What is being asked.
An exact copy of the data below is needed; please leave out any pictures.

Given data.
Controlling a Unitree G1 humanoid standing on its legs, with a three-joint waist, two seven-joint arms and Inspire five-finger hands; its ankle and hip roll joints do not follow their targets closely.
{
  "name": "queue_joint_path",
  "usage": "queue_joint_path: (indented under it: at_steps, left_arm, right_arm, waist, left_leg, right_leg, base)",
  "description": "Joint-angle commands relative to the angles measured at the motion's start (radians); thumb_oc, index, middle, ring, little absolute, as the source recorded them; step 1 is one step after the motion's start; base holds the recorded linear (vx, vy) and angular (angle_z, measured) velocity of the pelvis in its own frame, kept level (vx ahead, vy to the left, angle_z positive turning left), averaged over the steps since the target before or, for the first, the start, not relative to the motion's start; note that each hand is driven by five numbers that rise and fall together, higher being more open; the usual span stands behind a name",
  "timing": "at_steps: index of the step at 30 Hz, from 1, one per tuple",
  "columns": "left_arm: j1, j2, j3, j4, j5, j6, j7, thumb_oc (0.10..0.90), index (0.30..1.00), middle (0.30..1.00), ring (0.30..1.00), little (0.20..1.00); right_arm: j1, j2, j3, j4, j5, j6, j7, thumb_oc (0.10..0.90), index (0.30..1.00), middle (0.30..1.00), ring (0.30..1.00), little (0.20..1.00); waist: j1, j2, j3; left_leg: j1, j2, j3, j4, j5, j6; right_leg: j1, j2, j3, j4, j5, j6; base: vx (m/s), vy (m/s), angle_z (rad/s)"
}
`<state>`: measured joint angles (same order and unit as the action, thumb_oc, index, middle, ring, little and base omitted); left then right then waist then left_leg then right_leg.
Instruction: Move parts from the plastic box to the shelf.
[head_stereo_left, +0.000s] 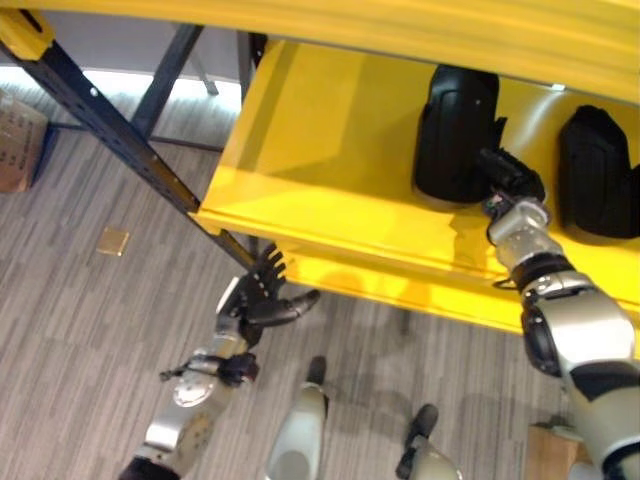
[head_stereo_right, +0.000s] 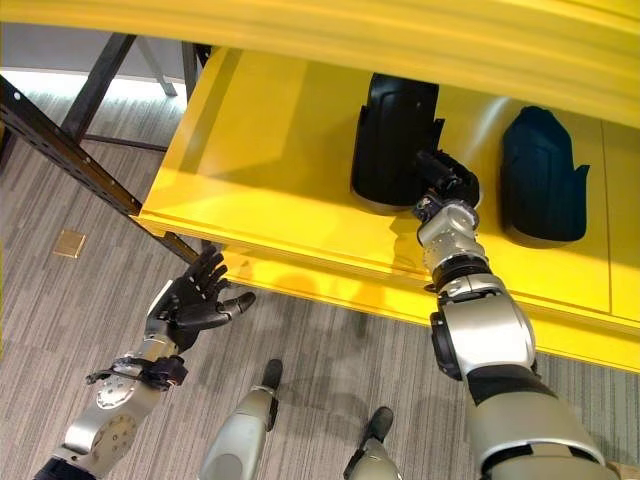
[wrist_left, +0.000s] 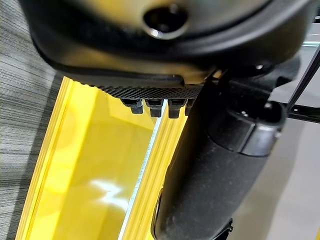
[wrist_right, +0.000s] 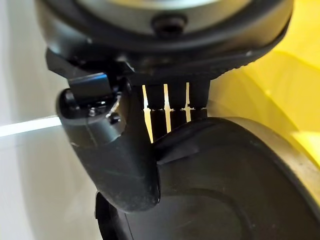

Response below.
Controlling a Unitree G1 humanoid standing on its legs, with a three-joint waist, two seven-joint arms and Inspire five-finger hands; its ankle and hip roll joints do not follow their targets closely.
{
  "name": "queue_joint_path",
  "usage": "queue_joint_path: (indented under it: at_steps, left_arm, right_arm, waist, left_leg, right_leg, base)",
  "description": "Joint-angle commands relative to the angles measured at the motion's start (radians); thumb_oc, index, middle, ring, little absolute, as the source recorded them; step 1 is one step after the motion's start; base holds the recorded linear (vx, vy) and angular (angle_z, measured) velocity of the pelvis in its own frame, kept level (vx ahead, vy to the left, angle_z positive turning left), averaged over the steps since the target before or, for the first, the start, not relative to the motion's start; note that each hand is driven by five numbers that rise and fall together, higher being more open; the usual span stands behind a name",
  "timing": "at_steps: index of the step at 30 Hz, from 1, one per tuple",
  "columns": "left_arm: j1, j2, j3, j4, j5, j6, j7, thumb_oc (0.10..0.90), index (0.30..1.00), middle (0.30..1.00), ring (0.30..1.00), little (0.20..1.00); right_arm: j1, j2, j3, j4, j5, j6, j7, thumb_oc (0.10..0.90), index (0.30..1.00), middle (0.30..1.00), ring (0.30..1.00), little (0.20..1.00); waist: j1, j2, j3; left_leg: j1, j2, j3, j4, j5, j6; right_leg: j1, j2, j3, j4, j5, j6; base: vx (m/s), vy (m/s), angle_z (rad/s)"
}
`<state>`: measured joint angles (same order and unit as the action, thumb_oc, index, middle, ring, little and base omitted); left then right then waist then left_leg then right_leg.
Instruction: Move parts from the plastic box to the shelf.
[head_stereo_left, +0.000s] 
[head_stereo_right, +0.000s] 
[wrist_left, +0.000s] 
[wrist_right, +0.000s] 

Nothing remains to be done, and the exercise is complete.